THE PURPOSE OF this essay is to demonstrate that the corpus of medieval Irish poetry is broader, more challenging, and more imbued with poetic possibility than the relatively narrow range of oft-anthologised, oft-adapted poems would suggest. After an overview of the limited forms of poetry which have tended to be studied, translated and anthologised, and a discussion of some of the key methodological issues, I offer three examples of rather different, and hitherto neglected, poems – religious, historical and didactic – which hint at wider opportunities for creative and poetic engagement with more challenging verse forms. At the end of an essay on linguistics and poetry, the Irish poet Micheal O'Siadhail wrote: ‘I want to hold up the wonder of words and say: How about this?’ My aim here is comparable: I want to hold up some of the lesser-known wonders of medieval Irish poetry and say: How about this? Or this? Or this?

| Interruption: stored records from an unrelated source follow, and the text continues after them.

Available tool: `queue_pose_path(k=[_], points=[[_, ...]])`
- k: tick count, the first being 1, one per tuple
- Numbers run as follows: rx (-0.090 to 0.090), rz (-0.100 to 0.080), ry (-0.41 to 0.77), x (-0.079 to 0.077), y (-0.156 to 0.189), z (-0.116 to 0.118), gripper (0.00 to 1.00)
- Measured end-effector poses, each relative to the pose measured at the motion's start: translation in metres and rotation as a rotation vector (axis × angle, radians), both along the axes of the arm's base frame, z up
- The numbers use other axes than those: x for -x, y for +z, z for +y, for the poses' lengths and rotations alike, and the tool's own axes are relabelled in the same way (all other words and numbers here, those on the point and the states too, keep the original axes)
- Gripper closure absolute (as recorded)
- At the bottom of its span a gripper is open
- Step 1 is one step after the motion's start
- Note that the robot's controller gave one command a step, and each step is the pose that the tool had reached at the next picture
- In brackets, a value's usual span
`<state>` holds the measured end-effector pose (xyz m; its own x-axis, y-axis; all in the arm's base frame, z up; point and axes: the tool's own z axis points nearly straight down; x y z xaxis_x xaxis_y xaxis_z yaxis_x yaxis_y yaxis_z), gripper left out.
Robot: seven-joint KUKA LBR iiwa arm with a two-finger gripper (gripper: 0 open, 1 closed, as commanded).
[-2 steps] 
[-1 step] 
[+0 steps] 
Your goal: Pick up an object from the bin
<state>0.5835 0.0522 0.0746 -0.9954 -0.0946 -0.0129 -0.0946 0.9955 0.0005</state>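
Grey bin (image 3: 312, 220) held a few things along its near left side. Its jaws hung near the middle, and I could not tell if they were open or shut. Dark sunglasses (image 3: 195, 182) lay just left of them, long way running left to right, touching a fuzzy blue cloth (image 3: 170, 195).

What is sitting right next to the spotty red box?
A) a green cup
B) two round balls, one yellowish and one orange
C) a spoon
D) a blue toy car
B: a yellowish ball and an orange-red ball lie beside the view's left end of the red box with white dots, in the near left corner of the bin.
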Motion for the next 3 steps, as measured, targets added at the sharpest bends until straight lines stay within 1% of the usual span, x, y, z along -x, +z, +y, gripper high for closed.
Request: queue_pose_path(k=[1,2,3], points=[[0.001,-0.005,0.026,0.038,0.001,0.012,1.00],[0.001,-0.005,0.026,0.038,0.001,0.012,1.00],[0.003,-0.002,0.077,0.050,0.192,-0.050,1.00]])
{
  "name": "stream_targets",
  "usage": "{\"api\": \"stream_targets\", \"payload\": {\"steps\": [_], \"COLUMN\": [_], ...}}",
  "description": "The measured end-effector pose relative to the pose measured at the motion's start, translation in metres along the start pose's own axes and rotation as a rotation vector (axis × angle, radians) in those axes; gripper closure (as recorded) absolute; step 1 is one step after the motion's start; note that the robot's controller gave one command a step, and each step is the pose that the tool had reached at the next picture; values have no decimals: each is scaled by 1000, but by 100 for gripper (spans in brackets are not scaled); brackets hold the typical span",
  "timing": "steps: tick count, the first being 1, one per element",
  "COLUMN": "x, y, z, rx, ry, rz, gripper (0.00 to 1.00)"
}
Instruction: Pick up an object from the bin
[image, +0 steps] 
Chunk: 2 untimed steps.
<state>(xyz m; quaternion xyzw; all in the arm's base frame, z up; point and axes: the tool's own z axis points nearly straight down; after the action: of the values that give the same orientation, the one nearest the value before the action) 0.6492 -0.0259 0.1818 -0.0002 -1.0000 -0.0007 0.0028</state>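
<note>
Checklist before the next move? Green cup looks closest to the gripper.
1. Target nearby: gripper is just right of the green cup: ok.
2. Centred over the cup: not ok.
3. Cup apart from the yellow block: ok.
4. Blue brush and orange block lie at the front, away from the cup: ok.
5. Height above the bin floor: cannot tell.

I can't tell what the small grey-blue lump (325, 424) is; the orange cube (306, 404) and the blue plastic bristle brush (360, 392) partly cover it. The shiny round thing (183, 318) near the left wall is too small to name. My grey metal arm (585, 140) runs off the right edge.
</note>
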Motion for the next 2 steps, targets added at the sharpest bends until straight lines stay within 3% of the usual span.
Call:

Anthologising Medieval Irish Poetry
When modern poets look to medieval Irish poetry for inspiration, they understandably turn to anthologies of translated medieval verse: Gerard Murphy's Early Irish Lyrics, originally published in 1956, was the first anthology to provide the original texts of a selection of medieval Irish poems, accompanied by facing page translations. It was a landmark publication and, along with two other significant collections, it has determined the way that medieval Irish poetry has been presented to the Anglophone reading public and to modern poets for the last half-century. The academic study of medieval Irish poetry has advanced hugely in the decades since then: large numbers of previously unedited and untranslated poems have been made available, although perhaps not sufficiently available since they can generally only be found in specialist scholarly journals, such as Celtica, Eigse and Eriu. There is no collection aimed at the non-specialist reader which contains these newly-presented riches. And, more frustratingly, in contrast to the corpus of Old English poetry, there are countless medieval Irish poems – beautiful, complex microcosms of medieval thought – which remain unedited and untranslated and thus entirely unavailable to the non-academic reader.
The poems which have previously been selected for inclusion in anthologies have been those which most closely conform to modern expectations of poetry, that is, lyric poetry, narrative verse, occasional verse and nature poetry.